A scattering of leaves lay strewn across the sidewalk; browns and reds, oranges, yellows all dotting the concrete like spilled paint. The crinkled and crunched beneath Emery’s sneakers as she raced to the stop sign on the corner. A voice in hear, mechanic and high, chimed end of workout! as she hopped over the curb, slowing to a walk to cross the street.
She popped the buds out of her ears and draped their wire lazily around her neck.
A slow clapping, beating in time with her heavy breath, drew her gaze across the street.
“Nice hustle!” Krista Pearson was leaning over her fence and when Emery looked at her she pumped both of her fists triumphantly in the air. Emery laughed and shrugged, turning on her heel and striding backwards up her own driveway.
“Not my best,” she admitted.
“Be more cocky,” Krista said. She spun her car keys around one finger and pushed away from the fence, flakes of white paint dropping onto her overgrown, leaf-covered lawn. She gave Emery one last wave before dropping into her faded maroon minivan. She honked the horn, three loud, sharp notes.
A few seconds later, Krista’s front door burst open and out scrambled the three Pearson kids, all of their sports bags bouncing against their backs.
Emery turned, grabbed a bundle of envelopes from her mailbox before swiping her spare key from beneath her welcome mat, and pushed open her front door. Before she stepped inside she heard a car horn again. She turned to see Krista leaning across the passenger seat, her boys squeezed into the back of the van.
“You doing okay?” Krista called. Emery flashed her the most genuine smile she could muster.
“Yeah, I’m okay,” she said. If Krista didn’t buy it, she didn’t let it show. There was a commotion in the back of her car, one of the boys shoving one of the others, a fight brewing behind their mother’s back.
So Krista just said, “Good.” as she drove away. Emery watched her taillights until they rounded the corner, shrinking smaller and smaller until they finally disappeared. Then she turned, slipped inside her house, pulled the door shut behind her.
She switched on the kitchen light and dropped the mail on the counter, on top of the police report she still hadn’t filed away. She tried not to read it, but sampled words always caught her eye. Motor vehicle. Head-on. Things like that. An array of thick sympathy cards with roses and crosses and lilies swallowed her small kitchen table, waiting to be displayed. She couldn’t bring herself to do it. She turned away from them instead, ate a cup of yogurt standing at the counter.

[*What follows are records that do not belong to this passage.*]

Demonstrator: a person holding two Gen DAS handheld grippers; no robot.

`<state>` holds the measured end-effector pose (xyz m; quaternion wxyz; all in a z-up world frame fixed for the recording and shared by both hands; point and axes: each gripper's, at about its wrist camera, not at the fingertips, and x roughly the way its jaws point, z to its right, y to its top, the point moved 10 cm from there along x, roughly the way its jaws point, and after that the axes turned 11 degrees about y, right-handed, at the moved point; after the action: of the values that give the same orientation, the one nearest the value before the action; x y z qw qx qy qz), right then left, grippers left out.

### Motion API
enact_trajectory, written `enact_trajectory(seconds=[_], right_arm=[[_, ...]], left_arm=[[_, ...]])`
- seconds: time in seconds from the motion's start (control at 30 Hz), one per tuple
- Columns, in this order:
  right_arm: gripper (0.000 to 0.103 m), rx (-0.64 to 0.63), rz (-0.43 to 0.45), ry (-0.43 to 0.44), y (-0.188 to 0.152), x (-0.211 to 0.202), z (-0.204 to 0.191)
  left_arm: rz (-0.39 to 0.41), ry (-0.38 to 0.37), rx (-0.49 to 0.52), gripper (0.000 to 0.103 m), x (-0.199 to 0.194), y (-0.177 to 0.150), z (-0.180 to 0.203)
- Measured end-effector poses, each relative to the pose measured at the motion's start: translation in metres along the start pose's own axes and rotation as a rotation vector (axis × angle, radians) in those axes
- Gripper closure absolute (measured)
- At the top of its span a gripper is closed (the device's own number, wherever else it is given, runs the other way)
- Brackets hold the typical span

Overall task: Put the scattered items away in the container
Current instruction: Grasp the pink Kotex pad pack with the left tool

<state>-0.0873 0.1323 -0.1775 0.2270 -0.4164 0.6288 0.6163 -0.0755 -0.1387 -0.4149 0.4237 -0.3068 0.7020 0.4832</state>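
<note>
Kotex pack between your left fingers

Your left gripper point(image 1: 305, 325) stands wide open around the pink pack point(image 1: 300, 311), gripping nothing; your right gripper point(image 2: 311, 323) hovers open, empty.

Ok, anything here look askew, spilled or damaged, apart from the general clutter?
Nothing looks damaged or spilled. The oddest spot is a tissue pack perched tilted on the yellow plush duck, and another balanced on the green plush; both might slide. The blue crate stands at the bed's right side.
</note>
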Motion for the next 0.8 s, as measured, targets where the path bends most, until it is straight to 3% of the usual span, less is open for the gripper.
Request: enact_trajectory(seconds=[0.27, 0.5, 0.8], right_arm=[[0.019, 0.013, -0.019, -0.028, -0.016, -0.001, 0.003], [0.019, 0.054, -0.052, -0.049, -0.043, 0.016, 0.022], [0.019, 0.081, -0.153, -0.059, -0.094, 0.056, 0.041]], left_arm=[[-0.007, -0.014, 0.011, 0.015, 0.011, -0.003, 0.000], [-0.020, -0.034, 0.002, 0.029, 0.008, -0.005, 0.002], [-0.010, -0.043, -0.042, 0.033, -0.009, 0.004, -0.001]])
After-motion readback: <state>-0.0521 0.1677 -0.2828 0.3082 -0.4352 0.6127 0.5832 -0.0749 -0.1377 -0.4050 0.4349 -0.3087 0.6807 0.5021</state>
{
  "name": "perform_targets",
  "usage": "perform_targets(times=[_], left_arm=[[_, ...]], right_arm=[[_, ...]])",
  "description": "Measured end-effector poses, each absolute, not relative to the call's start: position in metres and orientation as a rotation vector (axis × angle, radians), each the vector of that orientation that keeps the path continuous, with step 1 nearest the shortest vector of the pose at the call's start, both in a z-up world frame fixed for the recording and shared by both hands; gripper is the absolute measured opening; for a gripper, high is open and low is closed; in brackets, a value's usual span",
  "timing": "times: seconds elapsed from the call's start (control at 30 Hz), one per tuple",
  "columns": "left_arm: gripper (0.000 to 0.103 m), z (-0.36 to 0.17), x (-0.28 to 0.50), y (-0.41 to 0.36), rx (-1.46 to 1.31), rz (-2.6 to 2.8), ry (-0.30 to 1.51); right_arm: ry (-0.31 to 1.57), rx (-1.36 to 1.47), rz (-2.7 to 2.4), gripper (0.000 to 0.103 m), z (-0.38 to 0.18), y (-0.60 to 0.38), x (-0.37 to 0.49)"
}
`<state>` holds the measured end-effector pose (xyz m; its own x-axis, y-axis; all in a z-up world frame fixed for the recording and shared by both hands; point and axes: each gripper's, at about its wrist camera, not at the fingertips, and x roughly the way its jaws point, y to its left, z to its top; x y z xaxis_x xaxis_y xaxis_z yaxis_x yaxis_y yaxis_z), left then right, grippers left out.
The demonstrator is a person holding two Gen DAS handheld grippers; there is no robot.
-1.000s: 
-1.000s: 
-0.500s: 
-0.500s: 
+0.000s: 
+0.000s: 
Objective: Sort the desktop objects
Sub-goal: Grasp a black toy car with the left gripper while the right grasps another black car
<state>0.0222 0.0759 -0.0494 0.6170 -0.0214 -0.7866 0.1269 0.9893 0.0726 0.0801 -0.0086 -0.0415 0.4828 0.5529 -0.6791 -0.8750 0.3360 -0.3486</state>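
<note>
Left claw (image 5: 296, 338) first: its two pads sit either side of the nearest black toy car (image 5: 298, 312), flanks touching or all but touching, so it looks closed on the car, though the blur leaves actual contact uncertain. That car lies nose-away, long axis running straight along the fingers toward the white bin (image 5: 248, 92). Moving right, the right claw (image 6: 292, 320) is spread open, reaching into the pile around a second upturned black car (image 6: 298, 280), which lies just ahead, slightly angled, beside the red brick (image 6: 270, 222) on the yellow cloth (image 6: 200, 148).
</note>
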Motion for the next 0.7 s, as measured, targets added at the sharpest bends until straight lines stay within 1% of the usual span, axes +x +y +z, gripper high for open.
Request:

Golden rays of sunlight stretched long across the kitchen and rippled up the stairs as day gave way, slowly, to night. Emery watched from her kitchen window as pin-pricks of stars speckled the sky. It was dark by the time she finally found the resolve to trudge upstairs.
She stood in the shower until the water ran cold, then stood longer still, until her skin turned read from the icy chill and the tips of her fingers turned blue. She stepped out, dressed herself in a red towel that read “his” in looped black letters. It didn’t smell like him anymore. She was starting to wonder if it ever really did. When she got to her bedroom she swapped the towel for a bleach-stained Yankees tee-shirt that smelled faintly of cedar wood lotion. Hair still dripping, she laid on top of her covers.
Minutes ticked slowly by on the analog clock perched on the nightstand. Tick, tick, tick.
Emery didn’t know how long she’d laid there, but it was the sound of car tires squealing down the road that bolted her upright. In bare feet she raced downstairs two at a time, swung into the kitchen, leaned over the sink to see out the tiny window. She knocked over her spent yogurt cup in the process; the spoon clattered to the floor.
Emery’s driveway was still empty.
Across the street, Krista Pearson’s band of boys lugged sports bag into her house.